Verbatim transcription of the listing is needed.

### Data segment
══════════════════════════════

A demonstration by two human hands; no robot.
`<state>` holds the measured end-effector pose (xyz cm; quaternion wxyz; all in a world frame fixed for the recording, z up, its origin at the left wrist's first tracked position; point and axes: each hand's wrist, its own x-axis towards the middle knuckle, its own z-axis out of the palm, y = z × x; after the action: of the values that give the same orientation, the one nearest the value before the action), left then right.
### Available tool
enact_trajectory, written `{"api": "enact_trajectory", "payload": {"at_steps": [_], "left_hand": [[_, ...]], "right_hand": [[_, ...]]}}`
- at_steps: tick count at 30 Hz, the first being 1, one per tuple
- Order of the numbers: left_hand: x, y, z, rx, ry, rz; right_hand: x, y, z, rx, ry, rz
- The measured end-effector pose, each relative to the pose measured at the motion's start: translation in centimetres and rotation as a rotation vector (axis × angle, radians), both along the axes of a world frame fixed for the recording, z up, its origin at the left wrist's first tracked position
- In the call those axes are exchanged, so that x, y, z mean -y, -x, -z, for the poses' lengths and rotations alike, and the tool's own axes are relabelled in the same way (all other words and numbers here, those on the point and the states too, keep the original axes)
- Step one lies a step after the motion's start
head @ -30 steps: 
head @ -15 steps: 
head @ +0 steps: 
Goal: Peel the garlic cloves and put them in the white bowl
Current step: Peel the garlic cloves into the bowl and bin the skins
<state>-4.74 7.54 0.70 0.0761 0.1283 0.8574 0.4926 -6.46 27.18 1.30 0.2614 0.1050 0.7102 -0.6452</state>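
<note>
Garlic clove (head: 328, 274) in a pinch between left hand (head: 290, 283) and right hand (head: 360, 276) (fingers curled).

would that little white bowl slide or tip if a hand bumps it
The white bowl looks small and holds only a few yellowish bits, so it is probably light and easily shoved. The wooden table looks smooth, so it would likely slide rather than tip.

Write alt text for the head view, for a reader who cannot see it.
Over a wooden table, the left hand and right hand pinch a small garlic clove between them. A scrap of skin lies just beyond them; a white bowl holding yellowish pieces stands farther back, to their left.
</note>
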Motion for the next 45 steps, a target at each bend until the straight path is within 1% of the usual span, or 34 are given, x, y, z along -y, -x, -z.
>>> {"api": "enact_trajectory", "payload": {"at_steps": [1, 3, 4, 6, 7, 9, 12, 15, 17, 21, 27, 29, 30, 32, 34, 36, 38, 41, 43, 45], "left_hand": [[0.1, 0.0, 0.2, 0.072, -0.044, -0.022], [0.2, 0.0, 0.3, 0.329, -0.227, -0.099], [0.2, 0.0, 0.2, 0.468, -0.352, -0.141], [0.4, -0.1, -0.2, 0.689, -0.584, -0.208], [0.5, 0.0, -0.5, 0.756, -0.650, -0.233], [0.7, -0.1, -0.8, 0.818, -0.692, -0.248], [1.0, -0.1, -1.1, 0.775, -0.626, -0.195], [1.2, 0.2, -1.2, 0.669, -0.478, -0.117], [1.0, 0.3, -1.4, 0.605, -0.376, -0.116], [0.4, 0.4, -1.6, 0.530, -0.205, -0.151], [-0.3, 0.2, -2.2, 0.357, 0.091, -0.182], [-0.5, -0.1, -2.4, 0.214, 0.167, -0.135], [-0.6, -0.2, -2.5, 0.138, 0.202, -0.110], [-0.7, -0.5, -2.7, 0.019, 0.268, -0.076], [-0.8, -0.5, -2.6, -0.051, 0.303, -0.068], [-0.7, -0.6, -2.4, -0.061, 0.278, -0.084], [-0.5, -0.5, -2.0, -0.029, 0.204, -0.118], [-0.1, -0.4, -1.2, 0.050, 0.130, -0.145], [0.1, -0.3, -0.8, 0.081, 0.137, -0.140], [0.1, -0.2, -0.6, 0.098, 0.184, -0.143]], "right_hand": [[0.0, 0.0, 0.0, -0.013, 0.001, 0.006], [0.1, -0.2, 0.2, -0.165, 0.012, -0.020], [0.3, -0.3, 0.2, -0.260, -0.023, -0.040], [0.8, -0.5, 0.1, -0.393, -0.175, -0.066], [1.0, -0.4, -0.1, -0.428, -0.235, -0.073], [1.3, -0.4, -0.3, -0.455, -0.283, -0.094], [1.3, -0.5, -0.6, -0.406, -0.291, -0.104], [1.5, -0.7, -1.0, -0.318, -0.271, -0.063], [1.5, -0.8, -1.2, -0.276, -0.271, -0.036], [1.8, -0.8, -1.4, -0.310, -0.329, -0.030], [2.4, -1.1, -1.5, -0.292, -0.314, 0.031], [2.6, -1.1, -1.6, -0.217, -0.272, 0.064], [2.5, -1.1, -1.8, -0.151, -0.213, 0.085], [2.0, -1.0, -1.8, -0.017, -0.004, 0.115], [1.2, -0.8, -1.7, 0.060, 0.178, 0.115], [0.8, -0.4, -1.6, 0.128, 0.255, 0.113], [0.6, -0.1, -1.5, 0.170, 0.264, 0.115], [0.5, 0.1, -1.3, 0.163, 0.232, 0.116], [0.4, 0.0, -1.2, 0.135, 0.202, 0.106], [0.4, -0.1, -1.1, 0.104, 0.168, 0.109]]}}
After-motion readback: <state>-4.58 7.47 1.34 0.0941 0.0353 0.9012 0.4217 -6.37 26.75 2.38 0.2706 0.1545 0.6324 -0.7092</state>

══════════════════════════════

### Your solution
A demonstration by two human hands; no robot.
`<state>` holds the measured end-effector pose (xyz cm; quaternion wxyz; all in a world frame fixed for the recording, z up, its origin at the left wrist's first tracked position; point and axes: each hand's wrist, its own x-axis towards the middle knuckle, its own z-axis out of the palm, y = z × x; after the action: of the values that give the same orientation, the one nearest the value before the action), left then right.
### Available tool
enact_trajectory, written `{"api": "enact_trajectory", "payload": {"at_steps": [_], "left_hand": [[_, ...]], "right_hand": [[_, ...]]}}`
- at_steps: tick count at 30 Hz, the first being 1, one per tuple
- Order of the numbers: left_hand: x, y, z, rx, ry, rz; right_hand: x, y, z, rx, ry, rz
- The measured end-effector pose, each relative to the pose measured at the motion's start: translation in centimetres and rotation as a rotation vector (axis × angle, radians), both along the axes of a world frame fixed for the recording, z up, its origin at the left wrist's first tracked position
- In the call those axes are exchanged, so that x, y, z mean -y, -x, -z, for the poses' lengths and rotations alike, and the tool's own axes are relabelled in the same way (all other words and numbers here, those on the point and the states too, keep the original axes)
- Step one lies a step after the motion's start
head @ -30 steps: 
head @ -15 steps: 
head @ +0 steps: 
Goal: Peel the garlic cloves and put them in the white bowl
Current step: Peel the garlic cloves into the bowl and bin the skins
<state>-4.74 7.54 0.70 0.0761 0.1283 0.8574 0.4926 -6.46 27.18 1.30 0.2614 0.1050 0.7102 -0.6452</state>
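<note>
Garlic clove (head: 328, 274) in a pinch between left hand (head: 290, 283) and right hand (head: 360, 276) (fingers curled).

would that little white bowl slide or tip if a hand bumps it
The white bowl looks small and holds only a few yellowish bits, so it is probably light and easily shoved. The wooden table looks smooth, so it would likely slide rather than tip.

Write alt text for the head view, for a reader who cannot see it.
Over a wooden table, the left hand and right hand pinch a small garlic clove between them. A scrap of skin lies just beyond them; a white bowl holding yellowish pieces stands farther back, to their left.
</note>
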Motion for the next 45 steps, a target at each bend until the straight path is within 1% of the usual span, or 34 are given, x, y, z along -y, -x, -z.
>>> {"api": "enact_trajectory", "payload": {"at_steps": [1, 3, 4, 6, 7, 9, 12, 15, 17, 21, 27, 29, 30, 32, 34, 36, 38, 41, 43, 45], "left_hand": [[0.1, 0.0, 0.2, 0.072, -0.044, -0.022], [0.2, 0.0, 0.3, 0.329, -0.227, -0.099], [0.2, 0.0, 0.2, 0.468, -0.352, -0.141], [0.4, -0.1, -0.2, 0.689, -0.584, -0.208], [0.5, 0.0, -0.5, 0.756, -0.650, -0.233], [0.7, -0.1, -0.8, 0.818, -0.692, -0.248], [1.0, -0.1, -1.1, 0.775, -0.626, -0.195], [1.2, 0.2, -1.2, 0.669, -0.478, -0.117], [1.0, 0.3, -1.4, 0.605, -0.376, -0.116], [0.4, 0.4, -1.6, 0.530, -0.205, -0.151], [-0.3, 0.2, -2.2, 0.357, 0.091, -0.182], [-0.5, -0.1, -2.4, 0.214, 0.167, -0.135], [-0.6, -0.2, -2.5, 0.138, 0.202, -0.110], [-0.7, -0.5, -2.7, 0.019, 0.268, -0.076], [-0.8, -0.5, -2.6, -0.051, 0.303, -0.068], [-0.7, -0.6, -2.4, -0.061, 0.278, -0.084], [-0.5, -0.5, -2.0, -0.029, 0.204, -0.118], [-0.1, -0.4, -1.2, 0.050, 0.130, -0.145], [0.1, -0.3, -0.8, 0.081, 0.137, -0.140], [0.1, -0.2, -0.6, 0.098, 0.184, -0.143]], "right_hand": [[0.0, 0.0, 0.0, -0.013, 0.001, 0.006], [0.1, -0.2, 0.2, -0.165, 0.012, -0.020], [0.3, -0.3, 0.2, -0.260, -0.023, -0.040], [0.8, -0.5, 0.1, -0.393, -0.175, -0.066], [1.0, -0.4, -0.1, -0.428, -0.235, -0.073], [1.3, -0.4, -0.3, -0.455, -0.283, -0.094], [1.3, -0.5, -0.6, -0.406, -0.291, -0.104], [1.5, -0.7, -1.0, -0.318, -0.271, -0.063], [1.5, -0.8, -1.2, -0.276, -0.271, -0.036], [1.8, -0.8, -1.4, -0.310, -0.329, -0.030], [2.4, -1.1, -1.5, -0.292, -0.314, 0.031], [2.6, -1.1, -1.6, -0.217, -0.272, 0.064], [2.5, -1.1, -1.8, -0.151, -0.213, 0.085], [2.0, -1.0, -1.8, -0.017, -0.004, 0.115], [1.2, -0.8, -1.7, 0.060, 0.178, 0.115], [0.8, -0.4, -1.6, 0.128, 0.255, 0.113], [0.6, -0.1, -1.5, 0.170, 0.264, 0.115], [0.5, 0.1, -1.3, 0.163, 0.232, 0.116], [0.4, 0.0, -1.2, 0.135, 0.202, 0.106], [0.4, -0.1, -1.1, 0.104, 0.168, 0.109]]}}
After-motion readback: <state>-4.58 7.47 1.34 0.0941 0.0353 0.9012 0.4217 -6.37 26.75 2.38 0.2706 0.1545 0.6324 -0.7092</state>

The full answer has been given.